Former Supreme Court Justice John Paul Stevens is calling for a full repeal of the Second Amendment as the only viable solution to stopping the mass gun violence that continues to ravage our country.
In an OpEd in Tuesday's New York Times, Stevens, 97, cited the March For Our Lives movement, in which high school students across the country are demanding Congress pass sensible gun control laws aimed at keeping students safe in schools. Stevens is a conservative who was appointed to the bench in by President Gerald Ford in 1975.
The student-led movement began in February after a gunman murdered 17 students and teachers at Marjory Stoneman Douglas High School in Parkland, Florida.
It was this very call to action that inspired Stevens to advise the student activists to aim even higher than gun reform—Stevens thinks they should seek a full repeal of the Second Amendment.
Rarely in my lifetime have I seen the type of civic engagement schoolchildren and their supporters demonstrated in Washington and other major cities throughout the country this past Saturday. These demonstrations demand our respect. They reveal the broad public support for legislation to minimize the risk of mass killings of schoolchildren and others in our society.
That support is a clear sign to lawmakers to enact legislation prohibiting civilian ownership of semiautomatic weapons, increasing the minimum age to buy a gun from 18 to 21 years old, and establishing more comprehensive background checks on all purchasers of firearms. But the demonstrators should seek more effective and more lasting reform. They should demand a repeal of the Second Amendment.
Stevens also opined that fear of standing armies, which led to the adoption of the Second Amendment, is "a relic of the 18th Century."
Concern that a national standing army might pose a threat to the security of the separate states led to the adoption of that amendment, which provides that “a well regulated militia, being necessary to the security of a free state, the right of the people to keep and bear arms, shall not be infringed.” Today that concern is a relic of the 18th century.

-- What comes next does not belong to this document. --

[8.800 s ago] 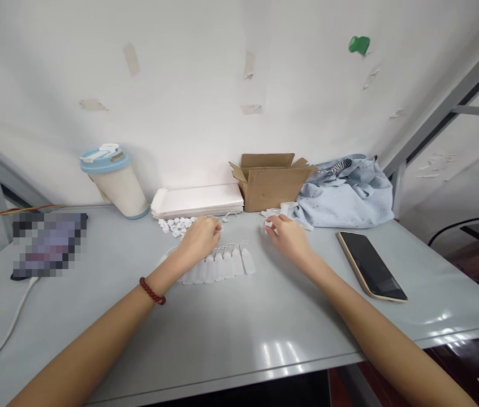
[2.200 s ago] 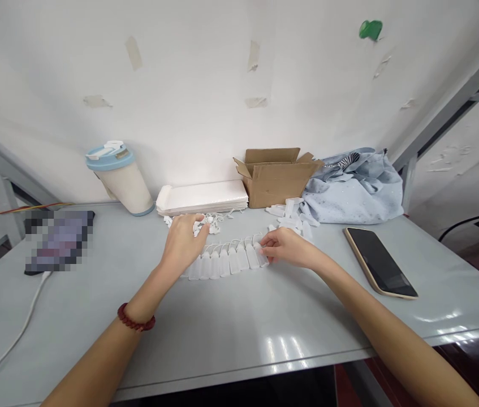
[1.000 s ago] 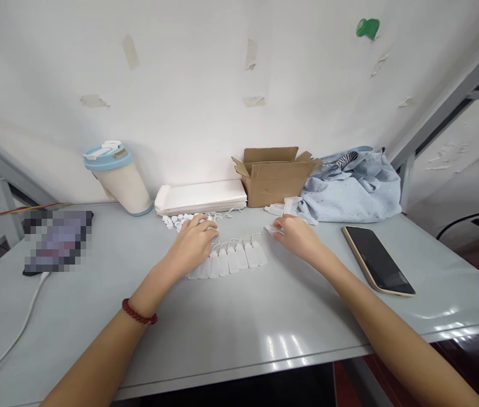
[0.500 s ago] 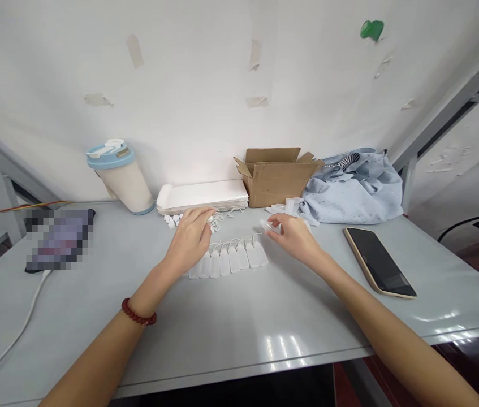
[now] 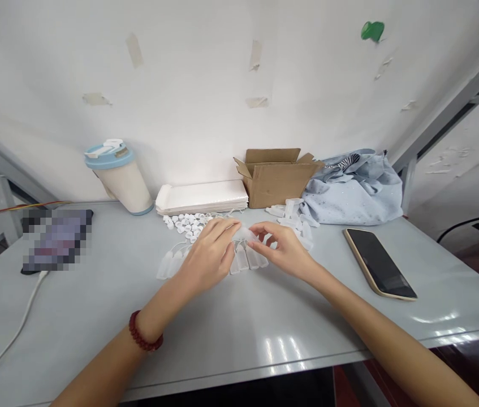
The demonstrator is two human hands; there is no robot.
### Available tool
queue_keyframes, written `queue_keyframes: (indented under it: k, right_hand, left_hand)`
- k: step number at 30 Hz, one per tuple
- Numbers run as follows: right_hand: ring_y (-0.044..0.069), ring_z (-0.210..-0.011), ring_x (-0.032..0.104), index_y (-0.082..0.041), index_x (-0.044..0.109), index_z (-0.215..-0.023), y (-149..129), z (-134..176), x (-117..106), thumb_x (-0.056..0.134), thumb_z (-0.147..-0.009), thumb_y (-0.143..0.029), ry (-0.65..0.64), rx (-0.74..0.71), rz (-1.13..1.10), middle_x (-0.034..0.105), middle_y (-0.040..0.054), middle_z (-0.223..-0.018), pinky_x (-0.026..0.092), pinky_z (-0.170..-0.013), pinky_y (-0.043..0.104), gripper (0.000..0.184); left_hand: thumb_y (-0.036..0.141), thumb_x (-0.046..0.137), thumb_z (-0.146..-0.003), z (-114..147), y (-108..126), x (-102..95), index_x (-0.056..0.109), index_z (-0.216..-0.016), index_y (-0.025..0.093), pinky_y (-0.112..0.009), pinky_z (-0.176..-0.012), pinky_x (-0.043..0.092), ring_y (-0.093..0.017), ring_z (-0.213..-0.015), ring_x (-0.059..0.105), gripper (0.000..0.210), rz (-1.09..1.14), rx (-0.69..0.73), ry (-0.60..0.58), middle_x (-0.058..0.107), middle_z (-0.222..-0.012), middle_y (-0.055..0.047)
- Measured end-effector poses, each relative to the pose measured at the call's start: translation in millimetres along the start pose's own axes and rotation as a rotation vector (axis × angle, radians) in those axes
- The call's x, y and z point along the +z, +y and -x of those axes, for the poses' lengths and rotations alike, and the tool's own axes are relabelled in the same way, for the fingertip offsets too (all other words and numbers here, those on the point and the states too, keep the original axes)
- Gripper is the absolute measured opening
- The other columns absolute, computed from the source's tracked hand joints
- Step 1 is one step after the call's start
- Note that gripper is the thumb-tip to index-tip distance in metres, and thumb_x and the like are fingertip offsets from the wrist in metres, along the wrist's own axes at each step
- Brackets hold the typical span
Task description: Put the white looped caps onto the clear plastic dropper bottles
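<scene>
My right hand (image 5: pixel 284 247) pinches a small translucent plastic bottle (image 5: pixel 245 234) between thumb and fingers. My left hand (image 5: pixel 210 255) meets it from the other side, fingers bent together at the bottle's left end; what they grip is hidden. Below the hands lies a row of similar bottles (image 5: pixel 242 261) with thin white strings at their tops, partly covered by my left hand. A heap of small white caps (image 5: pixel 185 223) lies behind my left hand. Beyond my right hand is a pile of loose clear bottles (image 5: pixel 293 217).
White flat packets (image 5: pixel 201 195) are stacked against the wall, beside an open cardboard box (image 5: pixel 279 183) and a pale blue cloth bag (image 5: pixel 353 195). A tumbler (image 5: pixel 120 178) stands at left. One phone (image 5: pixel 379 264) lies right; a blurred device (image 5: pixel 59 240) with a cable lies left.
Both hands have come together above the row. My right hand has carried the bottle left, away from the loose pile, and my left hand has moved right and nearer, uncovering more caps.
</scene>
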State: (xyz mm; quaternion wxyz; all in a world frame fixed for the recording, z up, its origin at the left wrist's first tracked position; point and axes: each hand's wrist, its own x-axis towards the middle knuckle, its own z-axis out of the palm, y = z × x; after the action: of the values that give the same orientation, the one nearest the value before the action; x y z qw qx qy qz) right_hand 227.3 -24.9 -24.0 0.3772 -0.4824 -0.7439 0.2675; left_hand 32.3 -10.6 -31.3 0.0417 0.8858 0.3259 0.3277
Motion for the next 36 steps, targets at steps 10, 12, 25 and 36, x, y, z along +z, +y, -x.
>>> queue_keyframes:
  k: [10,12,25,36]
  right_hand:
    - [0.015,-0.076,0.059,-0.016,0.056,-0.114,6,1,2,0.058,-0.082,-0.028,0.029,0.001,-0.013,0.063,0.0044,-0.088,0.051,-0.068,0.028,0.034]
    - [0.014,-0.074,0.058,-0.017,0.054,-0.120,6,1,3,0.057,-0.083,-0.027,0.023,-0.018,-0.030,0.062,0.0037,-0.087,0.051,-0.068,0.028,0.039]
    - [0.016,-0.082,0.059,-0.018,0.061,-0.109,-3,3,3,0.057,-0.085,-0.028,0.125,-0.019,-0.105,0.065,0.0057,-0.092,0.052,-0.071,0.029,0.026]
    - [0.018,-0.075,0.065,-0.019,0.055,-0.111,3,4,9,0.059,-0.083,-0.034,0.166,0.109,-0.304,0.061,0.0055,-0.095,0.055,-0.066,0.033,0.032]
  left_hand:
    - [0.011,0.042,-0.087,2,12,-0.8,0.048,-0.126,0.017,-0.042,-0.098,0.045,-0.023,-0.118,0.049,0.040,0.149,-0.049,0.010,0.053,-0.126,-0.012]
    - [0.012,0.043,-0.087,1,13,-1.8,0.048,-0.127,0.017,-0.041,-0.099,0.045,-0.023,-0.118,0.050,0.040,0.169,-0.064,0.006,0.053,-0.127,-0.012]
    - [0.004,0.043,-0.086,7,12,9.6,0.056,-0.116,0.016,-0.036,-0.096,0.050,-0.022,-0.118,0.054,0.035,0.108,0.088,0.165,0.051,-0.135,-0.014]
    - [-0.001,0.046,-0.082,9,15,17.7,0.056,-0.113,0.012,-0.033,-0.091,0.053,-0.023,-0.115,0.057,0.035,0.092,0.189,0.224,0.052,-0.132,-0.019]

While he admitted that for nearly 200 years, no major changes were ever made to the Second Amendment, Stevens cited a 1939 Supreme Court ruling in which justices unanimously decided that the Second Amendment did not apply to owning sawed-off shotguns because "that weapon had no reasonable relation to the preservation or efficiency of a 'well-regulated militia.'"
During his time on the bench, Stevens recalled no judge "federal or state, as far as I am aware, expressed any doubt as to the limited coverage of that amendment."
But that changed when the National Rifle Association began mounting public campaigns in which the nation's largest gun lobby claimed any regulations on firearms violated citizens' Second Amendment rights.
Chief Justice Burger publicly characterized the N.R.A. as perpetrating “one of the greatest pieces of fraud, I repeat the word fraud, on the American public by special interest groups that I have ever seen in my lifetime.”
In 2008, the Supreme Court ruled in D.C versus Heller that the Second Amendment unequivocally guarantees the right to bear arms without the need for service in a militia, and that this right extends to defense of the home.
Additionally, the Court ruled that Washington D.C.'s handgun ban and a law requiring rifles and shotguns to be stored unloaded also violated the Second Amendment.
Stevens added that D.C. versus Heller "has provided the N.R.A. with a propaganda weapon of immense power."
Overturning that decision via a constitutional amendment to get rid of the Second Amendment would be simple and would do more to weaken the N.R.A.’s ability to stymie legislative debate and block constructive gun control legislation than any other available option.
Stevens concludes that the only viable option to guarantee the safety of children in schools is a full repeal of the Second Amendment, as curbing NRA power is the biggest hurdle gun control activists continue to face.
That simple but dramatic action would move Saturday’s marchers closer to their objective than any other possible reform. It would eliminate the only legal rule that protects sellers of firearms in the United States — unlike every other market in the world. It would make our schoolchildren safer than they have been since 2008 and honor the memories of the many, indeed far too many, victims of recent gun violence.